The court is unpersuaded by defendants’ arguments. Based on the evidence provided in the
record, the court determines that a jury could find that defendants’ actions were not reasonable under
the circumstances. First and foremost, plaintiff was seized as defined by the Fourth Amendment. Sgt.
Mills lifted her off the ground and carried her off the driveway without a warrant or exigent
circumstances justifying the seizure. Even after her grandfather told Sgt. Mills that she was not
S.F.M., Sgt. Mills continued to carry plaintiff down the driveway noting he was going to “check with
the parents.” At that point, plaintiff was not free to leave until Sgt. Mills had confirmed her identity.
The seizure, however, may still be lawful if defendants made a reasonable mistake of fact as
to the child’s identity. In instances, for example, where officers arrest the wrong person pursuant to a
valid warrant, the court must evaluate the totality of the circumstances to determine whether the
mistake was reasonable. See Hill v. California, 401 U.S. 797, 802–804 (finding that “when [police]
reasonably mistake a second party for the first party, then the arrest of the second party is a valid
arrest” only when the circumstances surrounding the mistaken arrest justify the mistake); Rodriguez v.
Farrell, 280 F.3d 1341, 1347 (11th Cir. 2002). In Farrell, the Eleventh Circuit considered, as part of
its reasonableness analysis in a mistaken arrest case, the length of time officers had before effectuating
the arrest. 280 F.3d at 1348 (noting the officers had “minutes, to make their determination [of the
arrestee’s identity], not months or even days.”).
While defendants were obviously mistaken as to the identity of the child, the court believes
that, based on the evidence provided, a reasonable jury could find the mistake was unreasonable.
While the PFA order did not state S.F.M.’s gender or explicitly state his age, there was plenty of time
for Deputy Turner to confirm basic identification information regarding the child, as he spent
approximately 20 minutes speaking to Ryan and his mother prior to the incident. The evidence is
unclear if Sgt. Mills did anything to investigate or confirm the child’s identity before arriving on scene
and immediately seizing plaintiff. Further, there is a genuine dispute of fact as to plaintiff’s reaction
on the video. The court does not accept defendants’ assertion that it is clear from the video plaintiff
nodded affirmatively and raised her arms to be picked up by Sgt. Mills when asked if she was S.F.M.;
rather, reasonable minds could differ as to her actions in the seconds before she was picked up.

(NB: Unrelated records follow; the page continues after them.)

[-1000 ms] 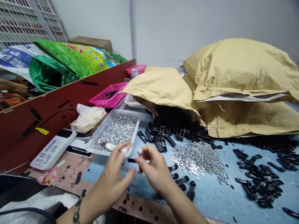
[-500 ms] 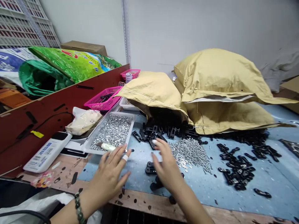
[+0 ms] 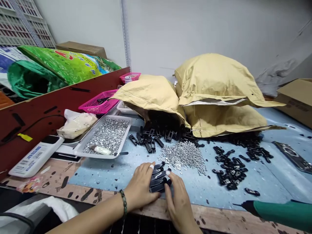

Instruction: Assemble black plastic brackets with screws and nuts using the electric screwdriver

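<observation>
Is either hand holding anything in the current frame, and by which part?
The left hand is at the left ends of the black parts, the right hand at their right ends; whether either actually grips them cannot be told.

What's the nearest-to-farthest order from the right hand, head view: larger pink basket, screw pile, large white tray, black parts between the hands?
From the right hand:
1. Black parts: at its fingertips, on its left.
2. Screw pile: just ahead.
3. Large white tray: off to the left.
4. Larger pink basket: left, beyond the tray.
</observation>
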`<state>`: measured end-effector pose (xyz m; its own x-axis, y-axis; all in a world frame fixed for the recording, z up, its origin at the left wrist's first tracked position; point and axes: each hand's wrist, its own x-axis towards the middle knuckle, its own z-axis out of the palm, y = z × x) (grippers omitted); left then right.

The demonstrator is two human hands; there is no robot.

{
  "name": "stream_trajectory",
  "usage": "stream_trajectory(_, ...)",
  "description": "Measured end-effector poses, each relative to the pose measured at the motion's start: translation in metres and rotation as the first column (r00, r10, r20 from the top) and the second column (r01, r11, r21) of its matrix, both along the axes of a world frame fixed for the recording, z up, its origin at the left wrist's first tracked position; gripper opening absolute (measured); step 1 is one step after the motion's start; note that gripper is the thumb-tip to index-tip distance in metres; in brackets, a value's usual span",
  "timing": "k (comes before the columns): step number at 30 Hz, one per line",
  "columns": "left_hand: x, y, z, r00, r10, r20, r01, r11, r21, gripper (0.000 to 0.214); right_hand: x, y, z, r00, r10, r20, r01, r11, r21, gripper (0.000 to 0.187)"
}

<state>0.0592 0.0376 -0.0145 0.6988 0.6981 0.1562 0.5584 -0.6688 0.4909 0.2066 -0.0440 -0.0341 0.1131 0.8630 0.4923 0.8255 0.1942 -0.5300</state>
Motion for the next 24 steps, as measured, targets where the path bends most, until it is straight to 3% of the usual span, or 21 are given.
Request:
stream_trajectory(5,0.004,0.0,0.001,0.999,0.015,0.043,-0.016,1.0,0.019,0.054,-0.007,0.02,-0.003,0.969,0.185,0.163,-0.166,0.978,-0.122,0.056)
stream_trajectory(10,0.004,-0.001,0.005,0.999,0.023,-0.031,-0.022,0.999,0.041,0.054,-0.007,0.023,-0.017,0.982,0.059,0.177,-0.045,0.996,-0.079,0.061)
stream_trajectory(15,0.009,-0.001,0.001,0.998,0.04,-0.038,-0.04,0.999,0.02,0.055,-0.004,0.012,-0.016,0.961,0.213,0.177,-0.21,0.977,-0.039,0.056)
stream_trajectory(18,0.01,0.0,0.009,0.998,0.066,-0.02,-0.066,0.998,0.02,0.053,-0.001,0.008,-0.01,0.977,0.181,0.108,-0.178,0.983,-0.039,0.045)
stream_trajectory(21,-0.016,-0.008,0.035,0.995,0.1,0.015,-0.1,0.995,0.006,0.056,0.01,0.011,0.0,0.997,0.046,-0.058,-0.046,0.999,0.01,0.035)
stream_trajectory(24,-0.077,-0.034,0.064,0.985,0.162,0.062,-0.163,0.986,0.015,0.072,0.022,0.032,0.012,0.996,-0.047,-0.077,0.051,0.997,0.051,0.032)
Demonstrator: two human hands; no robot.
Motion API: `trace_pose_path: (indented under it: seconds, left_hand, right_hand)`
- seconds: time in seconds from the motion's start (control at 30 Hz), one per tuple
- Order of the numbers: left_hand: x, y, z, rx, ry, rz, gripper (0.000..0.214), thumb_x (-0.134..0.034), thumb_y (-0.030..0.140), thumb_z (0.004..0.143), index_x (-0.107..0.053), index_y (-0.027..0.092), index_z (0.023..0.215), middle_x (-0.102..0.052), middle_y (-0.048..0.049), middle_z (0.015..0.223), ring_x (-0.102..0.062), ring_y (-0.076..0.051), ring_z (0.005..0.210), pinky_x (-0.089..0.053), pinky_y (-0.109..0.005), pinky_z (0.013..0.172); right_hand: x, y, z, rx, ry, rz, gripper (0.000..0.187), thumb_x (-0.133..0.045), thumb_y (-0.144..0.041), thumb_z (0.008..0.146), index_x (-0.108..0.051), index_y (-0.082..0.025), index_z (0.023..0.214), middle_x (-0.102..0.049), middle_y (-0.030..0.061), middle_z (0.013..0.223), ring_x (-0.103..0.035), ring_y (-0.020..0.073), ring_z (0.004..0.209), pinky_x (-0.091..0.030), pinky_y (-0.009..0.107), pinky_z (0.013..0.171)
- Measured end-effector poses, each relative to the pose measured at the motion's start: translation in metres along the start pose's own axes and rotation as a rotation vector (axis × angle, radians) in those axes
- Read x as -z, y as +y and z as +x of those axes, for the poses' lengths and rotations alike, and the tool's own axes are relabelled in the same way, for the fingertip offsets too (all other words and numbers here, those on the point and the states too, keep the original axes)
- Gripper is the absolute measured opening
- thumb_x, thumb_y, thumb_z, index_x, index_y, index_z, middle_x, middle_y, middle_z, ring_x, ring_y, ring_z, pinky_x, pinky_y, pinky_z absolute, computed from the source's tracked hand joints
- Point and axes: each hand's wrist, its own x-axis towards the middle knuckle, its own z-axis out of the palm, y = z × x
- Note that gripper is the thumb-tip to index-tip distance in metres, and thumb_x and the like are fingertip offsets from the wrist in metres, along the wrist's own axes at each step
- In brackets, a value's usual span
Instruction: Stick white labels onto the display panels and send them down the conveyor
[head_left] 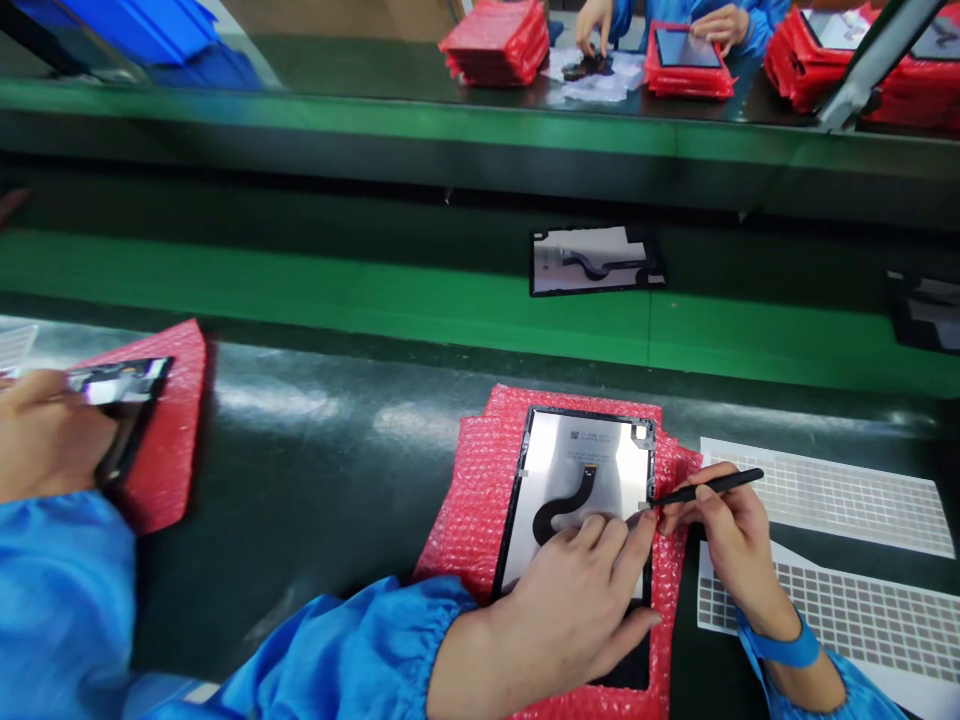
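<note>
A tablet screen panel (570,440) lies back side up on red bubble wrap (480,480), showing a silvery back, a black frame and a curved black flex cable (555,510). My left hand (562,600) rests flat across its lower part, fingers stretched out, covering some of it. Its index fingertip touches the panel near the right edge. My right hand (735,530), a blue band at the wrist, grips black tweezers (720,484). Their tip meets the panel's right edge beside a small light tab (643,507), close to my left fingertip.
Sheets of small grey squares (832,495) lie right of my right hand. Another panel (592,262) sits on the green conveyor (337,290). A co-worker's hand (52,430) holds a device at left. Across the line, another person's hands work near red bubble-wrap stacks (495,45).
</note>
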Motion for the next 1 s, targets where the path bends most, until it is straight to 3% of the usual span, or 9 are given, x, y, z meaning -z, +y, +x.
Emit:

Additionally, Baker began yelling at Sgt. Mills that plaintiff was not S.F.M. as soon as she was picked
up. Sgt. Mills, in the absence of exigent circumstances, ignored Baker and continued to carry the
screaming child down the driveway.
The court finds plaintiff has met her burden on the first prong of the qualified immunity
analysis and has established that a reasonable jury could find defendants violated her Fourth
ii. Clearly Established Law
Under the second prong of qualified immunity, plaintiffs must show that the law was clearly
established to put defendants on notice that their conduct was unconstitutional. Whether defendants
may be held personally liable for the alleged unlawful conduct “generally turns on the ‘objective legal
reasonableness’ of the action [internal citation omitted] . . . assessed in light of the legal rules that were
‘clearly established at the time it was taken.” Anderson v. Creighton, 483 U.S. 635, 639 (1987). In
order for the law to be clearly established at the time of the action, “[t]he contours of the right must be
sufficiently clear that a reasonable official would understand what he is doing violates that right.” Id.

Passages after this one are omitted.